Front. Psychiatry, 09 April 2021
Sec. Psychopathology
This article is part of the Research Topic Coronavirus Disease (COVID-19): Psychological, Behavioral, Interpersonal Effects, and Clinical Implications for Health Systems View all 204 articles

  • 1Affiliated Wuhan Mental Health Center, Tongji Medical College of Huazhong University of Science & Technology, Wuhan, China
  • 2Shanghai Mental Health Center, Shanghai Jiao Tong University School of Medicine, Shanghai, China

Background: The 2019 novel coronavirus disease (COVID-19) is an extremely rapidly spreading respiratory infection caused by SARS-CoV-2. Many schizophrenic patients were infected with COVID-19 in Wuhan City, Hubei Province. This study took hospitalized schizophrenia patients with COVID-19 as the research subjects and observed the changes in psychopathology and stress of patients with COVID-19 and the accompanying social isolation.

Methods: To sort and isolate potential COVID-19-infected patients, an isolated ward was set up from January 30, 2020, to March 30, 2020. Schizophrenia patients with COVID-19 were referred to this ward, and long-term hospitalized cases were included in this study. The Positive and Negative Syndrome Scale and Perceived Stress Scale were used to evaluate the severity of mental symptoms and psychological stress in the early stage of the outbreak of COVID-19, after the diagnosis of COVID-19 and after recovery. At the time of diagnosis, we also extracted the patient's routine blood, biochemical and other indicators and asked the patient's perception of COVID-19.

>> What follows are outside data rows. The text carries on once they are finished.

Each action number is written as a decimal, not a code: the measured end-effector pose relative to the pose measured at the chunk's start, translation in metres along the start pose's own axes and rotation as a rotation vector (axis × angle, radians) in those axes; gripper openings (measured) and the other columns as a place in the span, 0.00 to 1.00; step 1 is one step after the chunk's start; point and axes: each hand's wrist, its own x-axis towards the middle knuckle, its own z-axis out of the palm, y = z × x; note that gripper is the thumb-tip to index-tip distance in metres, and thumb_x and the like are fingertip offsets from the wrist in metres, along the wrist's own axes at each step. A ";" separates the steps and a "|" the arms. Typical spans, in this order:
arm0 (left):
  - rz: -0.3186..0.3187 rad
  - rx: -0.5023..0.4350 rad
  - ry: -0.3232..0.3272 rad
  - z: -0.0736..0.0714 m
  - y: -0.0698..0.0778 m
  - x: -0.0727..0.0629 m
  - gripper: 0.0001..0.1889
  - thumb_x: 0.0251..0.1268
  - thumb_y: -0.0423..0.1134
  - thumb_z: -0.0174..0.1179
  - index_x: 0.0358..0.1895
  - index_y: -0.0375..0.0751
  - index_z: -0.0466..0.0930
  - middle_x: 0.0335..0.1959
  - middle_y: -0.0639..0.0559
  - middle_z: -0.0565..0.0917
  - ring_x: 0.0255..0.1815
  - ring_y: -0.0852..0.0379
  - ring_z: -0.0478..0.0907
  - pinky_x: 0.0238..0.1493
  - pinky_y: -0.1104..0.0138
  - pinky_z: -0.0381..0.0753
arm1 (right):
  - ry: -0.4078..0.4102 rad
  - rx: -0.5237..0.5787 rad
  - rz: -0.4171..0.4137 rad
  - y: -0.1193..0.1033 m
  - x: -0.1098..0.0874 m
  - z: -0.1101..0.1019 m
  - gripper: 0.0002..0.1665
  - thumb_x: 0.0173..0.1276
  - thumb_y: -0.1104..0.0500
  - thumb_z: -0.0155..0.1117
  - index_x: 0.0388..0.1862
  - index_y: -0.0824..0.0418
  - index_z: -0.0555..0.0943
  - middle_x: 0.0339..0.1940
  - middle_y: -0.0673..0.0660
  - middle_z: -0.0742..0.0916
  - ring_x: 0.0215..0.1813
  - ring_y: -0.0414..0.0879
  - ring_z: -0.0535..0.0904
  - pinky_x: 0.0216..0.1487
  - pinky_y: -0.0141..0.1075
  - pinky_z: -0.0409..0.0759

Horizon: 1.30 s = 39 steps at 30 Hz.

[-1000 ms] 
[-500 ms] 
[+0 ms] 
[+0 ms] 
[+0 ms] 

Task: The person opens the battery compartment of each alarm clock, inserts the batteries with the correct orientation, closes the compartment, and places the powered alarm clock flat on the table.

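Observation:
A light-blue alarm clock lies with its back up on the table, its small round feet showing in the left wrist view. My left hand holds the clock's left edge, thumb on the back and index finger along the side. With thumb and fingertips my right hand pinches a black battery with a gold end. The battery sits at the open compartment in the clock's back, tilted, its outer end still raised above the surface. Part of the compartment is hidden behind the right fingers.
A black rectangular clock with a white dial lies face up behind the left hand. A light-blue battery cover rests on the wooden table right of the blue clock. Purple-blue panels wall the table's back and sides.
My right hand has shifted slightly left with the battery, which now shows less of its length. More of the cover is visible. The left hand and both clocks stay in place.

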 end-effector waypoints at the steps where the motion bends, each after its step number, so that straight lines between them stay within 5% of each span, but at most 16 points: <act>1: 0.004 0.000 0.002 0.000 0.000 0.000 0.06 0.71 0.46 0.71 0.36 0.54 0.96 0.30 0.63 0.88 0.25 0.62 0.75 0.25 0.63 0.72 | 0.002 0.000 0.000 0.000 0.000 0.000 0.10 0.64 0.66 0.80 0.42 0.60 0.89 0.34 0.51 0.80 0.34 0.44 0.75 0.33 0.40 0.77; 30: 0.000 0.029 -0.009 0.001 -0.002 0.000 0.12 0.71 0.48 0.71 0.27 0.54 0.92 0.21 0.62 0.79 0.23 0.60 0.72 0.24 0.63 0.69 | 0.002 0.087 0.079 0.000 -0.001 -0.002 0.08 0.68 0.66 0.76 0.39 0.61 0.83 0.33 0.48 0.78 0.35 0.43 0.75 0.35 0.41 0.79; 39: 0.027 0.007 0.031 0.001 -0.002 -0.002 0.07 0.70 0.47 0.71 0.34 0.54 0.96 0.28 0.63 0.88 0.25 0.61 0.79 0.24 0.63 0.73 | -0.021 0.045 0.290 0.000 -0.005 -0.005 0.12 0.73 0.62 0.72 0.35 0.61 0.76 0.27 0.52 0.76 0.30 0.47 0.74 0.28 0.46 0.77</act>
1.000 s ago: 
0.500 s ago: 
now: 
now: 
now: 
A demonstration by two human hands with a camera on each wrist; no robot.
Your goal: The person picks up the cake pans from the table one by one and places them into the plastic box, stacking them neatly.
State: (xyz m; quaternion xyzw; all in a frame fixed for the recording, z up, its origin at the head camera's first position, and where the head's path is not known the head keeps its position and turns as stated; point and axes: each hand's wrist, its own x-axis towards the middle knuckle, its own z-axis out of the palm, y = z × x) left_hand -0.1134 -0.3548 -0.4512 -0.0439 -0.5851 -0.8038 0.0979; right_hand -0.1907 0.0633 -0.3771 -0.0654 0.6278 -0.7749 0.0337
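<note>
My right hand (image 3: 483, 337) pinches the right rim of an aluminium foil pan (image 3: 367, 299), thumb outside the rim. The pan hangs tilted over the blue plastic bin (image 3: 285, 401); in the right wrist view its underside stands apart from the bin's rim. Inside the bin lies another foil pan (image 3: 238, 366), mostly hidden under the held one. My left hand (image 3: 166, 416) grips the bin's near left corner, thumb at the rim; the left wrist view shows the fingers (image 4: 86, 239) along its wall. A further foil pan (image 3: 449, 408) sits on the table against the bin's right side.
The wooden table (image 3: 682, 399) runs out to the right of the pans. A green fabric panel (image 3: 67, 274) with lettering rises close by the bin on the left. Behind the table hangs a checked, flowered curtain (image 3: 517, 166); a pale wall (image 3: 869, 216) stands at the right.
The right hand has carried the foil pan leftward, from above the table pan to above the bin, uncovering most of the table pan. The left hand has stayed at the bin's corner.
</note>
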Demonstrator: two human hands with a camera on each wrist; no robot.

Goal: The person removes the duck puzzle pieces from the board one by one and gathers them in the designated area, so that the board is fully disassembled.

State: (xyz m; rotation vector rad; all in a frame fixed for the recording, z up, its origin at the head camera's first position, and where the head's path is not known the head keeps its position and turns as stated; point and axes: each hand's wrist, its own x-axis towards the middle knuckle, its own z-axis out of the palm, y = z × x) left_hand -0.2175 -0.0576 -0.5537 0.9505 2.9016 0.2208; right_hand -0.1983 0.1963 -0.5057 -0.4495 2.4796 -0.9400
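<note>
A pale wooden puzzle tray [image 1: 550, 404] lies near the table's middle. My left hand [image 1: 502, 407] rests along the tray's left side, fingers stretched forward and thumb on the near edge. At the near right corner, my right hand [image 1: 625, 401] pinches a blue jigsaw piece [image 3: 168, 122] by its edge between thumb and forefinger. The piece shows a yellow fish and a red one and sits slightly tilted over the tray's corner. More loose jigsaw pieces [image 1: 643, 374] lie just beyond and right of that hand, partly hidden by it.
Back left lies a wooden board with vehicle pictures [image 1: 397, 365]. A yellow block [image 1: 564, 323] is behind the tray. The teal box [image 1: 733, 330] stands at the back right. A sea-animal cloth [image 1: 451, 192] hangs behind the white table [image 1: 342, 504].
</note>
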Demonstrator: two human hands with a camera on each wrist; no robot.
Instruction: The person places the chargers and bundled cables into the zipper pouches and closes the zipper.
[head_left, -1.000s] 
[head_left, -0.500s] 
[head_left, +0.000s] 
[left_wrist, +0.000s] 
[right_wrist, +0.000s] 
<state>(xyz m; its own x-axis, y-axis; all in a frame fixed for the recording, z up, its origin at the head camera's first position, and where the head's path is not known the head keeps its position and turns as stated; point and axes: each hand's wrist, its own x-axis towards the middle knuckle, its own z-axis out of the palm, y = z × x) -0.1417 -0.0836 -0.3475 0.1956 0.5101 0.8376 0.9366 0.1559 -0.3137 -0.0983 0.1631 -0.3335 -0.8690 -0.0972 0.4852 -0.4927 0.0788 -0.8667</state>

Results: 21 hospitalized schizophrenia patients with COVID-19 were recruited in this study. The changes in PANSS scores were not significant (p = 0.225 baseline vs. diagnosed, p = 0.399 cured vs. diagnosed). The CPSS scores increased significantly after diagnosis and transfer to the isolation ward (p < 0.001 baseline vs. diagnosed, p < 0.001 cured vs. diagnosed). The course of schizophrenia was a protective factor of stress levels to cases (t = −3.25, p = 0.006), and patients' perception of COVID-19 was a risk factor (t = 2.48, p = 0.038). The final multiple linear regression model was statistically significant (F = 8.16, p < 0.001).

Conclusion: Hospitalized schizophrenia patients with COVID-19 had increased stress levels and negative symptoms but alleviated positive symptoms after medical isolated treatment. This reminds us that in the face of major epidemics, we must specifically alleviate the psychological burden at the peak of the epidemic and improve the prognosis of patients after the epidemic.

Introduction

The 2019 novel coronavirus disease (COVID-19) is an acute respiratory infectious disease caused by the new coronavirus (SARS-CoV-2) (1). In Wuhan, Hubei province, the actual number of SARS-COV-2 infection cases might be much higher than that has been reported (2). The rapid spread of the COVID-19 and its serious consequences pose severe challenges to public health in China and around the world (3, 4).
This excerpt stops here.